Takashi Murakami

Takashi Murakami isn't just a modern Japanese artist. He is The Japanese artist of modern times. In fact, some might argue that he's more of a rockstar or brand name than an artist at all.

Murakami's most famous creation to most people, many of whom don't even know his name, is his re-making of the Louis Vuitton logo in his own image. The colorful logos he created for LV now adorn just about everything they sell from umbrellas to purses. If you know how much many people in Japan love their LV, you can start to understand the phenomenon that Murakami has become.

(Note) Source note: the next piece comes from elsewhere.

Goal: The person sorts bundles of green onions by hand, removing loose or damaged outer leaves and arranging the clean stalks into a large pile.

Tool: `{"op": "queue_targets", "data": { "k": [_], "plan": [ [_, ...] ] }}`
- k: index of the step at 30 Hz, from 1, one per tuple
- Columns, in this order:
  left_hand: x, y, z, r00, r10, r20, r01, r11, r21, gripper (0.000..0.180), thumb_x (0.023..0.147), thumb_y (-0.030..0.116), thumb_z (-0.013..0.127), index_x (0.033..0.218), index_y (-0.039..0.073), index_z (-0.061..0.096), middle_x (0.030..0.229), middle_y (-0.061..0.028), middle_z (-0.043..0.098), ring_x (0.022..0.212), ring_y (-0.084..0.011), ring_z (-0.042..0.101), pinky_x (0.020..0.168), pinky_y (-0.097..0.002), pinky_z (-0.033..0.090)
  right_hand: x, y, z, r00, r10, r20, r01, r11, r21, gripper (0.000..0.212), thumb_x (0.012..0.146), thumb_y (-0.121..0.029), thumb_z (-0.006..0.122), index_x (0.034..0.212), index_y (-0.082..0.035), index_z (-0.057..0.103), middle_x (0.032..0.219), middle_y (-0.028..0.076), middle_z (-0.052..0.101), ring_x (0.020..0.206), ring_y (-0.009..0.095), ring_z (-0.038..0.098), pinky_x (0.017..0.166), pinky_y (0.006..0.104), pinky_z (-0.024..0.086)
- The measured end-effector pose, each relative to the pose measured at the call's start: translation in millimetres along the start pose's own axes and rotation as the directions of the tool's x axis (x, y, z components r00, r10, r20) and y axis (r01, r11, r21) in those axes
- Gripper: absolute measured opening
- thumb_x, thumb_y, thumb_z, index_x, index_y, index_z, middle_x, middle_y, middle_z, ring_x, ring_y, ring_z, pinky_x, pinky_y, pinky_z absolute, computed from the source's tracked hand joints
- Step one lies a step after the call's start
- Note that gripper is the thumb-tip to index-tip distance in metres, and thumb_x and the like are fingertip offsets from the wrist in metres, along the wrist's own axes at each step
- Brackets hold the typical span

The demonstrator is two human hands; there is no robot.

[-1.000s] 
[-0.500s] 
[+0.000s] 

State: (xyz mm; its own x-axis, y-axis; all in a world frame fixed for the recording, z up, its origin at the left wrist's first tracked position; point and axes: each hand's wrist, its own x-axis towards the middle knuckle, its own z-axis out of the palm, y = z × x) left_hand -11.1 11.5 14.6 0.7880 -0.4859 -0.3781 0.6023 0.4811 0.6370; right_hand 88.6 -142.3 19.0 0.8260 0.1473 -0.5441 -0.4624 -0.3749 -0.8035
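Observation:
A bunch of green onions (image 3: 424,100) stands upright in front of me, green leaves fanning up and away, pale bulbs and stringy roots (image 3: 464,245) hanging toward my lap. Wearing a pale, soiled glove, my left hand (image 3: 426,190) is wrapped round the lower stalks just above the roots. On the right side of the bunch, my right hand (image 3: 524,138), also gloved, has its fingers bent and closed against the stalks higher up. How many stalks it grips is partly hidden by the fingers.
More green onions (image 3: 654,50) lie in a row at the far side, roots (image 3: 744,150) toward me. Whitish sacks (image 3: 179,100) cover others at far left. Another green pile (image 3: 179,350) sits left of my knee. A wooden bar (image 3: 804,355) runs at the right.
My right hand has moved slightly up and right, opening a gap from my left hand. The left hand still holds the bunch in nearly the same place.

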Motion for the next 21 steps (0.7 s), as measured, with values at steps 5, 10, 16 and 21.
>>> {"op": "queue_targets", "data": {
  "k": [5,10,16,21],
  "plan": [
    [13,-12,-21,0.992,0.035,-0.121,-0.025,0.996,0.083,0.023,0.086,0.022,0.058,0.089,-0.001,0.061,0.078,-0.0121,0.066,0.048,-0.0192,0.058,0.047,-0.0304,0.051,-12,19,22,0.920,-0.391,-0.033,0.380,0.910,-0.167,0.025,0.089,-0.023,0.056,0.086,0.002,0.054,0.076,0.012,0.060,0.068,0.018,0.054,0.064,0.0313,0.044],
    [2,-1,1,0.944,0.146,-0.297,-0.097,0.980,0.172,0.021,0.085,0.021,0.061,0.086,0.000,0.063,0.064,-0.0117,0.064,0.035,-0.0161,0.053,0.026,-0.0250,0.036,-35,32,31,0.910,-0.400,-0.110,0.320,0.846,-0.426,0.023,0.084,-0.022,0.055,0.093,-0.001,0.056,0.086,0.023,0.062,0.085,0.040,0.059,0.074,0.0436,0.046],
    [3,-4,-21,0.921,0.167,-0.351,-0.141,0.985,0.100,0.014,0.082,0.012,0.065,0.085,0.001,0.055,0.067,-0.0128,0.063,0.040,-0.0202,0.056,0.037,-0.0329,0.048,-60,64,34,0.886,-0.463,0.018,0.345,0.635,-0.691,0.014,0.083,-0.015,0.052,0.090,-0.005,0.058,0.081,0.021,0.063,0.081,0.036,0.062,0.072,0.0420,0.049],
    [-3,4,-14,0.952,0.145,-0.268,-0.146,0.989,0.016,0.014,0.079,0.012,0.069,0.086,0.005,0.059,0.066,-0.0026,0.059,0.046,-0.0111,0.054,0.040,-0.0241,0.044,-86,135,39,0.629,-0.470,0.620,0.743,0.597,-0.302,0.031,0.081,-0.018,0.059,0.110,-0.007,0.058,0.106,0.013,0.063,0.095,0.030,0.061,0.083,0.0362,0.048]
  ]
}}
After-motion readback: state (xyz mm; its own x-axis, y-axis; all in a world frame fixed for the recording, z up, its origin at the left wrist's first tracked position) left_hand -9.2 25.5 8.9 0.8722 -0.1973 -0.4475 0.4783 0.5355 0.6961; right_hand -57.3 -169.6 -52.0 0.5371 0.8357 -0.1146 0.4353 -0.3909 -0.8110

A common comparison is made between Murakami and Andy Warhol. It's a valid one, but Murakami has taken Warhol to the next level. Where Warhol took common products and transformed them into fine art, Murakami seems to be taking common products and making them common products that have the blessing of an artist. Imagine if Warhol had actually worked with Campbell soup. Murakami is a product of one of the most consumer and trend driven cultures in the world, so his Warhol-esque-ness shouldn't come as a big surprise.

Major collectors have jumped on the bandwagon and the value of Murakami works at auction continue to skyrocket. He is also the ringleader of a group of Japanese artists called Kaikai Kiki, along with other notables including Aya Takano and Yoshitama Nara. The group had a highly acclaimed show in Los Angeles in 2001 called "Superflat". As part of that exhibit, Murakami released a "Superflat" book, which explains (in both English and Japanese) some of his philosophy and how he became the artist that he is.

The piece shown above ("Wink") is Murakami's modern update on Buddha. It was a limited edition piece commissioned by Peter Norton as a holiday gift in the year 2000.